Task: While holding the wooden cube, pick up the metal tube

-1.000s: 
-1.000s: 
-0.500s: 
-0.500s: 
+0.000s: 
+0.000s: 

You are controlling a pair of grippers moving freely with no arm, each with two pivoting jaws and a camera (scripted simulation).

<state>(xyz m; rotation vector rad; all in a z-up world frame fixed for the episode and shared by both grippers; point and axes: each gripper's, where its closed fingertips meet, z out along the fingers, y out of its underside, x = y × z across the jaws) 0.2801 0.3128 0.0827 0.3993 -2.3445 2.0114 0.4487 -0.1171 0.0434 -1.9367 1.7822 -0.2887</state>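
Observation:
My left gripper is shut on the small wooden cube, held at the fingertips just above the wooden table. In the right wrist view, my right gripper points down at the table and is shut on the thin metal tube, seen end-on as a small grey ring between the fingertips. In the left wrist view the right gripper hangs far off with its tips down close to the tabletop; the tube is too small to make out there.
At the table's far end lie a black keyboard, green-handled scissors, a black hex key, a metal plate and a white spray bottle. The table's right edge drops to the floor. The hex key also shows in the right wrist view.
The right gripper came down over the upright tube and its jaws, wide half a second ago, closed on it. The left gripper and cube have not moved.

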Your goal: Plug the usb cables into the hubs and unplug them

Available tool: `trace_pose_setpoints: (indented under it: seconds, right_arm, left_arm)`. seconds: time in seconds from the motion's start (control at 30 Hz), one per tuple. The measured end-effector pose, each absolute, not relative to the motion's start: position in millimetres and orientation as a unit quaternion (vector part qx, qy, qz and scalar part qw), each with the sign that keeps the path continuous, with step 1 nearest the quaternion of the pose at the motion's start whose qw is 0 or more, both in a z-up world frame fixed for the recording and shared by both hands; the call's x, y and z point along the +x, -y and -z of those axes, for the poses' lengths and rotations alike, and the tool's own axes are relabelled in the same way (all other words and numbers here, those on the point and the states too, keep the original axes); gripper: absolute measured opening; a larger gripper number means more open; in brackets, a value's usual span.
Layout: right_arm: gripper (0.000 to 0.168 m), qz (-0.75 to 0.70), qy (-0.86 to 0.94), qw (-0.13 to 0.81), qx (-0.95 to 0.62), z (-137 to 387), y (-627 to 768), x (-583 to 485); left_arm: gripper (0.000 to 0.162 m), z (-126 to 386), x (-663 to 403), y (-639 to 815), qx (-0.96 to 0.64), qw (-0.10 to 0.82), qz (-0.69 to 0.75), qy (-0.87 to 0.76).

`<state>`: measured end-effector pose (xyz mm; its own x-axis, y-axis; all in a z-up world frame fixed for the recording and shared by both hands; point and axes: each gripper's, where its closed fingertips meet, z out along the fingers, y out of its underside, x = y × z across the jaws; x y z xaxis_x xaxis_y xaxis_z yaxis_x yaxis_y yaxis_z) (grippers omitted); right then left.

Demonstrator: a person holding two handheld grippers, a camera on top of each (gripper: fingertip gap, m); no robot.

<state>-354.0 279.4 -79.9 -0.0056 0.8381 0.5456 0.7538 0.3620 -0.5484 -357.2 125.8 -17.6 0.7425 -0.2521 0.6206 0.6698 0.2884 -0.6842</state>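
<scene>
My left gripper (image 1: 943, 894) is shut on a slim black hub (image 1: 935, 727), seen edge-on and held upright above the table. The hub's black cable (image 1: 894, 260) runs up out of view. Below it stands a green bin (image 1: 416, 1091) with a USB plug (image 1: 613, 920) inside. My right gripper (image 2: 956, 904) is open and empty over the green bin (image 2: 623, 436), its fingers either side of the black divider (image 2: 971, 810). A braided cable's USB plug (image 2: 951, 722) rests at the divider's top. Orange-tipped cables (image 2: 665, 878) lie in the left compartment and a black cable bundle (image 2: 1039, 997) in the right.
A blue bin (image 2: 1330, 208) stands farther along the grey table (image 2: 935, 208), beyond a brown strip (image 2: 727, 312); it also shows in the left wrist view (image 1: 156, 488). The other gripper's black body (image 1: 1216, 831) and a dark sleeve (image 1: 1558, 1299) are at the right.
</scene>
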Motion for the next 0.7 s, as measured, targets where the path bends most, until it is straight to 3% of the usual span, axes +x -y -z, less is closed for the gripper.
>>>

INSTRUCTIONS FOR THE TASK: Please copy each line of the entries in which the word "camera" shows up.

SOLUTION TO THE EXERCISE:
You are controlling a pair of grippers moving freely with no arm, each with two pivoting jaws and a camera (scripted simulation).
Demonstrator: a person holding two handheld grippers, a camera on top of each (gripper: fingertip gap, m); no robot.

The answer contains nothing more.